• [Task to complete]
Print, exactly as they appear in the listing below, the lines from the line with "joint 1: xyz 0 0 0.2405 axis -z" to the line with "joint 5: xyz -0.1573", with both end lines kept.

Data section below:

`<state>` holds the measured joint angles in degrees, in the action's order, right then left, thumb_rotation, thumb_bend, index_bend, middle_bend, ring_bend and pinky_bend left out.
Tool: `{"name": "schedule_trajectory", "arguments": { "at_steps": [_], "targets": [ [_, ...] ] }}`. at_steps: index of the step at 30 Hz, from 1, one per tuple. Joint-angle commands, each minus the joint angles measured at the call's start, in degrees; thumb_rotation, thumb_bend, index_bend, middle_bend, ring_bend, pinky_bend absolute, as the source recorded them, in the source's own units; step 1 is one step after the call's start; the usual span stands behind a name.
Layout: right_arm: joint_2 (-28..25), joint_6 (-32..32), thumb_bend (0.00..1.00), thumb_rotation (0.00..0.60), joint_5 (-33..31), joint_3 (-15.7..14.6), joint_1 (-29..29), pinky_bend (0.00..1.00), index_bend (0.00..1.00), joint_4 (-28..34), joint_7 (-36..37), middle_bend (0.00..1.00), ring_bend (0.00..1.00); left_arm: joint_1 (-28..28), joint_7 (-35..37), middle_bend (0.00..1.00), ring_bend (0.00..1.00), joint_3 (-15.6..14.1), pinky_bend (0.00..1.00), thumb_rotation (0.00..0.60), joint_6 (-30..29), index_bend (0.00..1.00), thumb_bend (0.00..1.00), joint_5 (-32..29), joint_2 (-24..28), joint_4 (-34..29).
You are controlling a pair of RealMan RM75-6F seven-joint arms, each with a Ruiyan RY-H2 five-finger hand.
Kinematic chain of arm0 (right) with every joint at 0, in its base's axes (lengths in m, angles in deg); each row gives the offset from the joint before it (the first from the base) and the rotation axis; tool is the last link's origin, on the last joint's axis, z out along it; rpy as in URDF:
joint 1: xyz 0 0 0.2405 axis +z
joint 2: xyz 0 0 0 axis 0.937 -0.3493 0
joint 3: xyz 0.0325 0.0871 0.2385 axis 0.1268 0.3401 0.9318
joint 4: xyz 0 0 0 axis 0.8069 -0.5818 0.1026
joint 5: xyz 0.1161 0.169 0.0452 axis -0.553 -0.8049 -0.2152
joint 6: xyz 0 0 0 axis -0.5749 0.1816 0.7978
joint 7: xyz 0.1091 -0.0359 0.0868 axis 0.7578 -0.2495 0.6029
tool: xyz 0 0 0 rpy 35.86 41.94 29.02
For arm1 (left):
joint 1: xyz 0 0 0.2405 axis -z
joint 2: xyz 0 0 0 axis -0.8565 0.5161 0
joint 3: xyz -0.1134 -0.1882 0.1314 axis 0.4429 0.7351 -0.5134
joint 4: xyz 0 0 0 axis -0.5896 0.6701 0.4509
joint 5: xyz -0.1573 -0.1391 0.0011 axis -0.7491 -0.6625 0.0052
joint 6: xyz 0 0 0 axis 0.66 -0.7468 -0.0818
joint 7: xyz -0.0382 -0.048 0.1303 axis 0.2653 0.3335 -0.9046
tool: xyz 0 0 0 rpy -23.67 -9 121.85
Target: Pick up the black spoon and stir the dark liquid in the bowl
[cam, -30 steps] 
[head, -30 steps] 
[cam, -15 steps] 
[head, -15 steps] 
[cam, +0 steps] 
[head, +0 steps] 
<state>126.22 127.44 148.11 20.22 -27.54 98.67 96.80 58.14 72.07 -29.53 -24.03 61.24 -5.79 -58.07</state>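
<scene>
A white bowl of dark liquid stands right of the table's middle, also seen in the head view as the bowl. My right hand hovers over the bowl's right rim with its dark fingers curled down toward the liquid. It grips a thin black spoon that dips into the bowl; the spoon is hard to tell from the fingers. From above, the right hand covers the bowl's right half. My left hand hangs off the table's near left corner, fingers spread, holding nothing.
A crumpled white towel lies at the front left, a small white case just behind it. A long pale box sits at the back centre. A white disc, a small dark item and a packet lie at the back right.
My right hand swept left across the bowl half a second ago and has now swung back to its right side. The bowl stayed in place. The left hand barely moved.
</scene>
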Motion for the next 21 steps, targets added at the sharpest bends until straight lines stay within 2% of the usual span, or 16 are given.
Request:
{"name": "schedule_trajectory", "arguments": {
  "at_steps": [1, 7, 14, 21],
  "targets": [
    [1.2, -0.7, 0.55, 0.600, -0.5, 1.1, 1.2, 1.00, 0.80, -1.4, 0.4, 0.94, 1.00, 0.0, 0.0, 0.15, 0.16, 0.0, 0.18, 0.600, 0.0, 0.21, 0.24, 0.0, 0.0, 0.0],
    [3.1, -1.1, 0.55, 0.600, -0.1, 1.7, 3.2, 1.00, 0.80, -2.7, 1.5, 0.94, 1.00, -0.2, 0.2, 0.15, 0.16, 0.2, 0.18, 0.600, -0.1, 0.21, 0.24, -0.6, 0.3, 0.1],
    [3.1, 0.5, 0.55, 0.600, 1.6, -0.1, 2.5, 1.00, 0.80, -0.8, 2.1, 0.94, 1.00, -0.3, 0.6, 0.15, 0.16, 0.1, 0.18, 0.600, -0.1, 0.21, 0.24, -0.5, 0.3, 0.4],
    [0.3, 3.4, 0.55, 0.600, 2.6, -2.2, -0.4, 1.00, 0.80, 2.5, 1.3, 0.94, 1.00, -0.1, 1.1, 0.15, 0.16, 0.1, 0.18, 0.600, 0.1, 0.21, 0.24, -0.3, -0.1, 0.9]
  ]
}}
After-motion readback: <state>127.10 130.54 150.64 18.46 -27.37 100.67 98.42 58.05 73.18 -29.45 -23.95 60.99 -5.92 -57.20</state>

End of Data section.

• [Output below]
joint 1: xyz 0 0 0.2405 axis -z
joint 2: xyz 0 0 0 axis -0.8565 0.5161 0
joint 3: xyz -0.1134 -0.1882 0.1314 axis 0.4429 0.7351 -0.5134
joint 4: xyz 0 0 0 axis -0.5896 0.6701 0.4509
joint 5: xyz -0.1573 -0.1391 0.0011 axis -0.7491 -0.6625 0.0052

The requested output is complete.